We are animate forms of life, when walking we insert ourselves amongst other animate forms of life as rhythms, we walk in concert.

Choreographer Maxine Sheets-Johnstone argues that Movement is our mother tongue (1999a / exp. 2nd ed. 2011). Movement is a repertoire not only of humans but of other forms of life. We share breath with the landscape. We host multiple rhythms that not only enable us to move but to be soundmakers. Sounds like breaths do not discriminate between humans and non-humans.

Anthropologist Erik Mueggler differentiates between two distinctive ways of relating to landscape in the Naxi territories in Yunnan, China, where I lived for almost three years. The relation cultivated by botanists, he argues, was one of surveying and the one cultivated by Dongba …. auscultated it’s (the landscape’s) depth, threw out lines of communication to its hidden presences, and divined traces of a past that had vanished from its surfaces.’ (Mueggler, 2011:45).

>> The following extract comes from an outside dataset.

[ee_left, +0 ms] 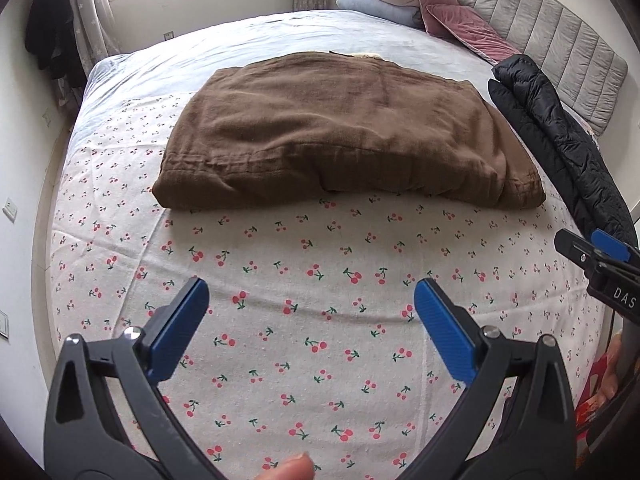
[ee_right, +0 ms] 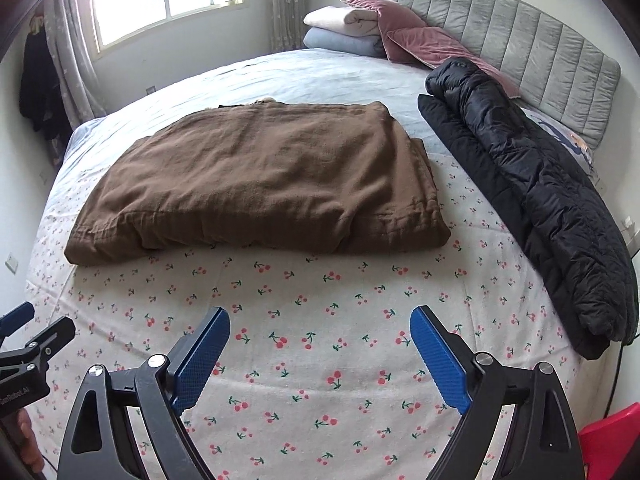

What methodologies might we develop to activate inner resources of auscultation?

I will give short examples of rituals by experts (a Dongba and an artist working in the UK)
and rituals by ordinary folks for ordinary activities (from Naxi culture and my adaptation for working in a UK/European context). The latter aspires to walk liminal corridors into being.

Following the presentation, I ask attendants to walk, to walk at their own pace, to insert their rhythm and to cede ground, to let something approach, questions that are better asked from Prespa than elsewhere.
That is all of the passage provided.